The antiseptic property it has is particularly helpful for both acute respiratory conditions as well as cuts and scrapes in the skin.

Hyssop can be taken as a standard infusion or as a tincture. We like to include it in an herbal tea blend that can also be used as an inhalation.

**Hyssop should be avoided during pregnancy. Do not ingest the essential oil.

hyssop

Stinging Nettle (Urtica dioica)

stinging nettle leaves

Stinging Nettle’s medicinal properties are anti-allergenic, anti-inflammatory, antihistamine, diuretic, mineralizer, and tonic. The anti-inflammatory compounds of this herb can help to calm airway inflammation throughout the entire respiratory tract.

Stinging Nettle is excellent for all types of asthma because of its anti-inflammatory and antihistamine properties. It also contains magnesium that can relax the smooth muscles that surround the lungs and typically swells and tenses up during respiratory allergy responses and asthma attacks.  

It is also a very nutrient-dense herb, being rich in iron, calcium, protein, and other nutrients.

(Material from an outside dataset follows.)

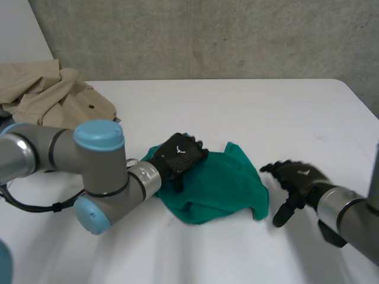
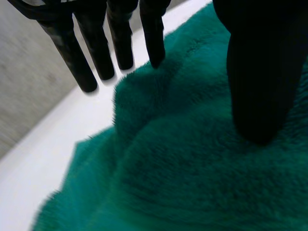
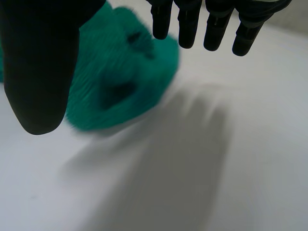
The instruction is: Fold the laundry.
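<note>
Green towel [image 1: 225, 183] under left hand [image 1: 179, 155], fingers [image 2: 120, 43] straight; right hand [image 1: 299, 177] splayed nearby.

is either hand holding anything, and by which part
Nothing is held: the left hand rests open on the green cloth; the right hand is open beside it.

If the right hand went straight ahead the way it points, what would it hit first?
Probably the green cloth: the open right hand points at its edge across bare table, though height is unclear.
</note>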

The blood, bones, joints, and skin all benefit greatly from Stinging Nettle.

Other dietary supplements that can be taken to help control asthma according to the ‘Prescription for Nutritional Healing’ book are:

-Fish Oil: contains fatty acids needed for the production of anti-inflammatory prostaglandins

-Vitamin b5: an antistress vitamin

-Selenium: selenium levels are typically low in people with asthma

-Magnesium Sulfate: doctors administer magnesium sulfate to patients having asthma flares. It helps to calm the smooth muscles that surround the lungs.

-Vitamin C: increases airflow and fights inflammation

-Zinc Lozenges: can shorten an attack or halt one before asthma attacks become severe

To learn more about these supplements and more, you can purchase ‘Prescription for Nutritional Healing’ here.

 

There have been various studies on the effectiveness of herbs for asthma and other chronic respiratory conditions. Many of them state that many herbs are beneficial for asthma if they contain anti-inflammatory, immunomodulatory, and antihistaminic, properties. It’s important to note that some herbs can have side effects or medication interactions, so it’s important to research your medications, conditions, and herbs you wish to take thoroughly.

 

 

Each one of the herbs mentioned above can be used in different ways. While some herbs, like mullein, can provide more benefits if taken as a standard infusion, others like elecampane must be taken in tincture form for best results. 

 

 

These herbs yield powerful properties that are beneficial for those with asthma symptoms, but they are not the only ones that could be beneficial to you. I encourage you to look deeper into respiratory-supportive herbs if you do not have the desired effects with the ones I’ve talked about here, until you find the right herbs for you.